Highly Sensitive Medical Cannabis Patient Data Exposed by Unsecured Database

An unsecured 323-GB database at Ohio Medical Alliance LLC exposed nearly 1 million medical cannabis patient records, including Social Security numbers, IDs, medical files, and emails—creating severe risks of identity theft, phishing, and misuse of sensitive health data.

Article reports on a major data exposure incident involving Ohio Medical Alliance LLC (also known as Ohio Marijuana Card). A 323-GB publicly accessible database contained nearly 1 million records belonging to medical cannabis card applicants.

Specific Types of Data Leaked

  • Social Security numbers
  • Government-issued identification documents (e.g. driver’s licenses, offender release cards)
  • Medical records, physician reports, mental health evaluations
  • ID images in PDF, JPG, PNG formats
  • Email addresses—over 200,000 addresses belonging to employees, customers, business associates
  • Physical addresses
  • Dates of birth
  • Medical details, including underlying conditions such as anxiety, cancer, HIV
  • Internal plaintext CSV labeled “staff comments” with internal communications, appointment histories, client notes, application statuses

Who Is Affected

Almost 1 million individuals who applied for medical cannabis cards through Ohio Medical Alliance LLC. Records include highly personal and identifying information tied to medical history and identity.

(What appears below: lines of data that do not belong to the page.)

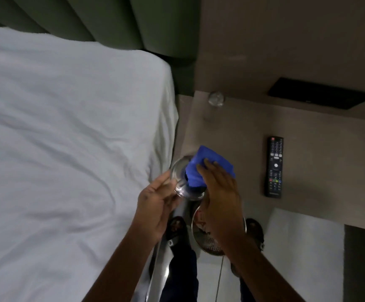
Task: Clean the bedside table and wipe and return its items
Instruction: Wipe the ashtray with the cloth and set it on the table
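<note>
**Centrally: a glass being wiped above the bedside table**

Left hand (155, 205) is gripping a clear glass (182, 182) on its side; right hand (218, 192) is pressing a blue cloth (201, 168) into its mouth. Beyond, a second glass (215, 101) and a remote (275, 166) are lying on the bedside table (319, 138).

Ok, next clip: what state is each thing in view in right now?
Left hand: gripping a drinking glass.
Drinking glass: held tilted in the air, being wiped.
Blue cloth: pressed against the held glass.
Right hand: pressing the cloth.
Second glass: standing on the bedside table, untouched.
Remote control: lying flat, buttons up.
Metal strainer: under the right arm, mostly hidden.
</note>
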The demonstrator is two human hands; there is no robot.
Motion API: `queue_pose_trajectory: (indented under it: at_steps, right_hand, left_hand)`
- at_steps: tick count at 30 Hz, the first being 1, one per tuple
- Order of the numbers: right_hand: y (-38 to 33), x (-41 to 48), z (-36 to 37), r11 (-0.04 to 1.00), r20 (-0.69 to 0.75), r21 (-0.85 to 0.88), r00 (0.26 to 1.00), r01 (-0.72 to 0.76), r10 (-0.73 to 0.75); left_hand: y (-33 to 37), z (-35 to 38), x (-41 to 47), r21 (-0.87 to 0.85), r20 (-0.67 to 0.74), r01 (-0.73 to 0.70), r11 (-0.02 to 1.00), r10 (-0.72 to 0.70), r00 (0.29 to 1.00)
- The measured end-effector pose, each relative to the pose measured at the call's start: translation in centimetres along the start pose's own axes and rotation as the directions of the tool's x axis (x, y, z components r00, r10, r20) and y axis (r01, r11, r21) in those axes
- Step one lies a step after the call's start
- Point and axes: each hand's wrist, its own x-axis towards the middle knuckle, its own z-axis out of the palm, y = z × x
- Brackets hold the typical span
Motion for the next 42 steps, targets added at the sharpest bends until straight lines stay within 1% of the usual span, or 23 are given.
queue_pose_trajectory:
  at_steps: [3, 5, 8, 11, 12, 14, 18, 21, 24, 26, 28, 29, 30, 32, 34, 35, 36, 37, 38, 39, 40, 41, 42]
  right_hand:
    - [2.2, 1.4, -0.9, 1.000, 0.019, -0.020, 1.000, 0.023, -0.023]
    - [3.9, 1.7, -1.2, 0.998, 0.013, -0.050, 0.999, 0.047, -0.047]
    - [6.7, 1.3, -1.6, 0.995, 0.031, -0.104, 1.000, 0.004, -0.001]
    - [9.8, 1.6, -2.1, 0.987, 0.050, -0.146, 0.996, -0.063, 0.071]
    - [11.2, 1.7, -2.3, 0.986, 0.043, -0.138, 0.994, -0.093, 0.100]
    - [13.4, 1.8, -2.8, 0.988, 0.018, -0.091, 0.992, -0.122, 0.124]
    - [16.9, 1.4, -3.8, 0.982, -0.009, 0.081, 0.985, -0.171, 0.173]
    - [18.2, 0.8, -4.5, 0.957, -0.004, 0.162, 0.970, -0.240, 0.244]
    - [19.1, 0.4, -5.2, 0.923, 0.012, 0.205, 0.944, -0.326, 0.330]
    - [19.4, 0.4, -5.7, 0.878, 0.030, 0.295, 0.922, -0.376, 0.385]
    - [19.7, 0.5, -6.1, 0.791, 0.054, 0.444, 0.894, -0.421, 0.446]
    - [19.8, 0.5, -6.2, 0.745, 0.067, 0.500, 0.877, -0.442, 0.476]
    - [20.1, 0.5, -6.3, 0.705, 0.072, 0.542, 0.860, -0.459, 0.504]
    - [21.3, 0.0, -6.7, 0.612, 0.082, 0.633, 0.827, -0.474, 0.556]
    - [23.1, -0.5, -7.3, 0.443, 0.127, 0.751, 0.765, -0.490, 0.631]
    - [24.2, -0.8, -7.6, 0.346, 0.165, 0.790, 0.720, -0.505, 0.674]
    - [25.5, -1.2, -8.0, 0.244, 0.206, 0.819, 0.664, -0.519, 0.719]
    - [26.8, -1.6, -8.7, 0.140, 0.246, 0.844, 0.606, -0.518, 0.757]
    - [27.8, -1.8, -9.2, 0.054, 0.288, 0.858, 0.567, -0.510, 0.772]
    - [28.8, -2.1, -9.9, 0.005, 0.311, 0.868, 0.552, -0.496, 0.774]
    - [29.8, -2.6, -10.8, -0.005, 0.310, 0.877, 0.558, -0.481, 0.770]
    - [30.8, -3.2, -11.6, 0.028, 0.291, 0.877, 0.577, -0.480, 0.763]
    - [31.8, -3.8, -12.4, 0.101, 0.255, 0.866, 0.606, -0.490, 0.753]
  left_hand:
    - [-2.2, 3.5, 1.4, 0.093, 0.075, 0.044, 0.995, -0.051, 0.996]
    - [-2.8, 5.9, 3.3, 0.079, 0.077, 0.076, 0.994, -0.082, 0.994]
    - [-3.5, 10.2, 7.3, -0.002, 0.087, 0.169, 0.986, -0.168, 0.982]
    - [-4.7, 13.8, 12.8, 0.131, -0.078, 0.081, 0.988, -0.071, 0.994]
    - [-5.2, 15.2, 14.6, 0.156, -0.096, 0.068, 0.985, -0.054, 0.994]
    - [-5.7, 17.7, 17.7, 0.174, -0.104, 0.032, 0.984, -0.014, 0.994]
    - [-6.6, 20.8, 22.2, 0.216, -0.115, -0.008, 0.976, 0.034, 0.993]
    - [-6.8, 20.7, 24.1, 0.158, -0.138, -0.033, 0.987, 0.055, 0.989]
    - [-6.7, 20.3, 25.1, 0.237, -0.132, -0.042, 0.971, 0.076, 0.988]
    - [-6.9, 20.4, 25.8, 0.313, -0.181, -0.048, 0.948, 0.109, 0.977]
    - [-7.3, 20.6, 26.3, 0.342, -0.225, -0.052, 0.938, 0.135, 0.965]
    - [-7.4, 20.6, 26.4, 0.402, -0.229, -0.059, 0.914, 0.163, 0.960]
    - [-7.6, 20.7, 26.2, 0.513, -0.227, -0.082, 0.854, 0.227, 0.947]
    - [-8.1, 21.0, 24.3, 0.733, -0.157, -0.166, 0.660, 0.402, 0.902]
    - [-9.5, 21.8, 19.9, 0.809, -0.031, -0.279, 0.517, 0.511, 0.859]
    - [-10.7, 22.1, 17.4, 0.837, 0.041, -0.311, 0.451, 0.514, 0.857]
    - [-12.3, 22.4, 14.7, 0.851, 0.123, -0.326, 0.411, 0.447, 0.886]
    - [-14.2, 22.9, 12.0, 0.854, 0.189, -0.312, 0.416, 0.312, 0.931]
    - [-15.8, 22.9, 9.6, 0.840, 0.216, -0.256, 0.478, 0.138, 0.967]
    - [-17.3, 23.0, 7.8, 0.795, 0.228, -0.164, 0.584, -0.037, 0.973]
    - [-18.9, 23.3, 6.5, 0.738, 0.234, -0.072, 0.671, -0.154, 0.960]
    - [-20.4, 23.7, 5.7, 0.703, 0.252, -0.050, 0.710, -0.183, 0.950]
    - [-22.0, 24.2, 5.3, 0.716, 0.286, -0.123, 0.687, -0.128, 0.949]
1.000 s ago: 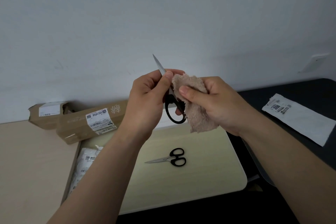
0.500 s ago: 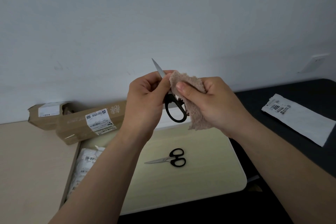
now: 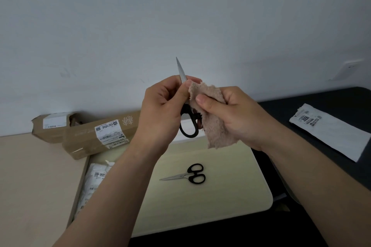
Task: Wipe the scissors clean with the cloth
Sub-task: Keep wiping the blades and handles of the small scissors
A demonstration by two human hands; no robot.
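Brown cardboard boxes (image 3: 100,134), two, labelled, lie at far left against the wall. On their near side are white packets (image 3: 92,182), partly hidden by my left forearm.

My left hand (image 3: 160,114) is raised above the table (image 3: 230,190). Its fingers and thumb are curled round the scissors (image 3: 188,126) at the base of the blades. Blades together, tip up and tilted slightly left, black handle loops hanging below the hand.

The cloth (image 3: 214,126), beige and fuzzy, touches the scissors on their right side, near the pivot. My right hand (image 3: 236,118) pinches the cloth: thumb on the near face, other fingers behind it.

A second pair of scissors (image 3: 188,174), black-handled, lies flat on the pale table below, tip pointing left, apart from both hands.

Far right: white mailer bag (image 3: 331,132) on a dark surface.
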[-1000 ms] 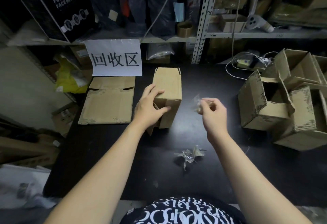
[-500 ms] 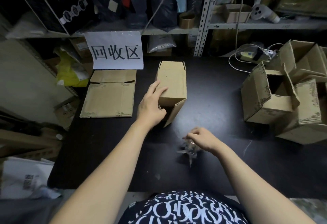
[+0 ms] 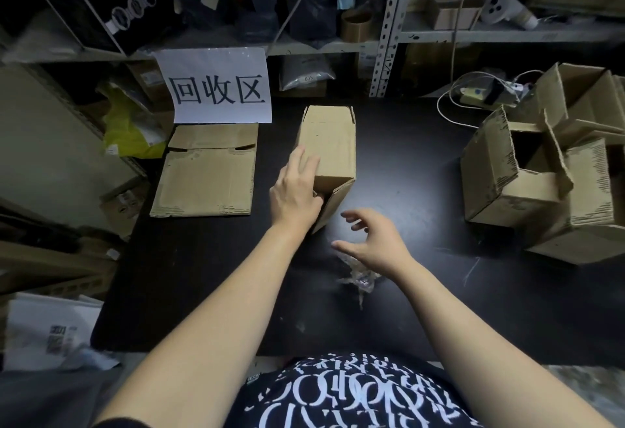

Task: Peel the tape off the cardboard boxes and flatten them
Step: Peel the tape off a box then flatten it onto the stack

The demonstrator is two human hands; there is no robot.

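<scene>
A small brown cardboard box (image 3: 331, 143) lies on its side in the middle of the black table (image 3: 422, 191), its near flap hanging open. My left hand (image 3: 296, 191) grips its near left corner, fingers on top and thumb at the open end. My right hand (image 3: 375, 241) hovers just right of the box's near end with fingers spread, holding nothing. A crumpled wad of clear tape (image 3: 360, 278) lies on the table right under that wrist.
A flattened box (image 3: 206, 177) lies at the left under a white paper sign (image 3: 220, 89). Several open boxes (image 3: 527, 174) are piled at the right edge. Metal shelving (image 3: 389, 25) with clutter and a white cable (image 3: 449, 109) stand behind.
My right hand carried a pinched piece of tape down to the wad on the table, let go, and has lifted toward the box with fingers spread. My left hand stayed on the box.
</scene>
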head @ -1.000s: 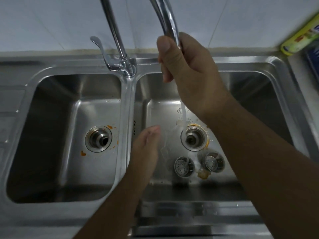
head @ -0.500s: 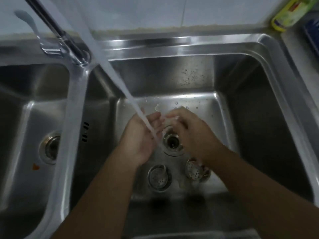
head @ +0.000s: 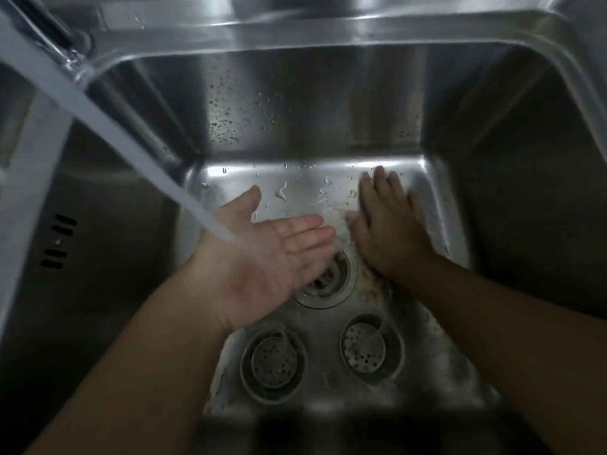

  • Monitor credit reports and financial accounts for suspicious activity owing to exposure of SSNs and dates of birth.
  • Watch for phishing attempts or identity-theft schemes using leaked email addresses, personal details, or health-related context.
  • Secure all online accounts with strong, unique passwords and enable two-factor authentication (2FA) where possible.
  • Contact Ohio Medical Alliance LLC to seek clarity on whether the incident triggered breach notification responsibilities, and request any remediation support (e.g. credit monitoring or identity protection services if offered).
  • File any required breach reports with relevant regulatory bodies (e.g. state attorney general’s office or the FTC where applicable).

Context and Risk

Database misconfiguration remains a widespread threat despite increased awareness. Exposure of such sensitive health information—including mental-health evaluations and physician reports—amplifies risk of identity theft, targeted phishing, reputational harm, and potential discrimination based on medical status. Significance of securing healthcare and cannabis-related data cannot be overstated.